- _Task requirements_:
Line by line, set down all the data below exactly, omitting any picture.

Data shown Start Marker

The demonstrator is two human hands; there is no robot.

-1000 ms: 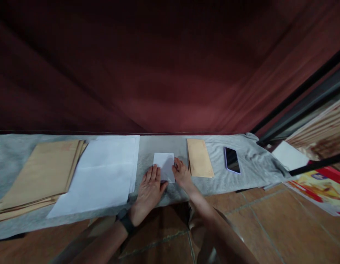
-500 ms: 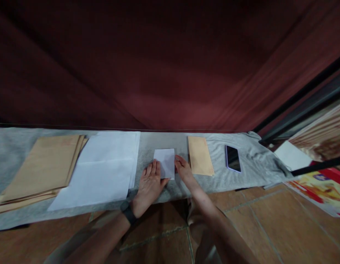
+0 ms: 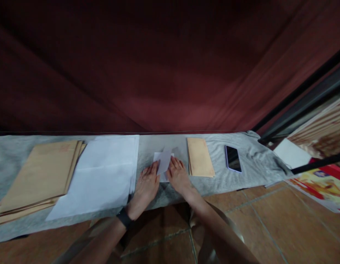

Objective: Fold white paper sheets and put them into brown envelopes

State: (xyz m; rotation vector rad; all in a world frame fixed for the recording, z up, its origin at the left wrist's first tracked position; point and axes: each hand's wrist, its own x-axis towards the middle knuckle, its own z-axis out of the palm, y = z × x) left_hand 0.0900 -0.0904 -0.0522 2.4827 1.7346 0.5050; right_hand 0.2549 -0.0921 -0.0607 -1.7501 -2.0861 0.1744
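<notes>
A small folded sheet of white paper lies on the grey cloth between my hands. One flap of it is lifted and leans across the middle. My left hand rests along the paper's left side, fingers stretched out and flat, a dark watch on its wrist. On the right side, my right hand lies with fingers extended over the paper's edge, beside the raised flap. Both thumbs are partly hidden.
Large white sheets lie to the left, beside a stack of brown envelopes. Right of my hands are smaller tan envelopes and a phone. A dark red curtain hangs behind the grey cloth.
The paper lay flat with my right hand at its right edge; now a flap is raised. My right hand has moved left onto the paper, its fingers stretched out.
</notes>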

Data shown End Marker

- _Response box_:
The demonstrator is two human hands; there is no robot.

-1000 ms: 
-500 ms: 
+0 ms: 

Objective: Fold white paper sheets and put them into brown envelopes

State: (xyz m; rotation vector rad; all in a world frame fixed for the recording, z up, its origin at the left wrist's first tracked position; point and axes: each hand's wrist, its own x-axis towards the middle knuckle, its own z-axis out of the palm, y = z × x) left_hand 0.0900 -0.0904 -0.0522 2.4827 1.7346 0.5050; right_hand 0.2549 -0.0921 -0.0607 -1.7501 -2.0861 0.1744
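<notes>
A small folded sheet of white paper lies on the grey cloth between my hands. One flap of it is lifted and leans across the middle. My left hand rests along the paper's left side, fingers stretched out and flat, a dark watch on its wrist. On the right side, my right hand lies with fingers extended over the paper's edge, beside the raised flap. Both thumbs are partly hidden.
Large white sheets lie to the left, beside a stack of brown envelopes. Right of my hands are smaller tan envelopes and a phone. A dark red curtain hangs behind the grey cloth.
The paper lay flat with my right hand at its right edge; now a flap is raised. My right hand has moved left onto the paper, its fingers stretched out.
</notes>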

What this exercise required has been given in full.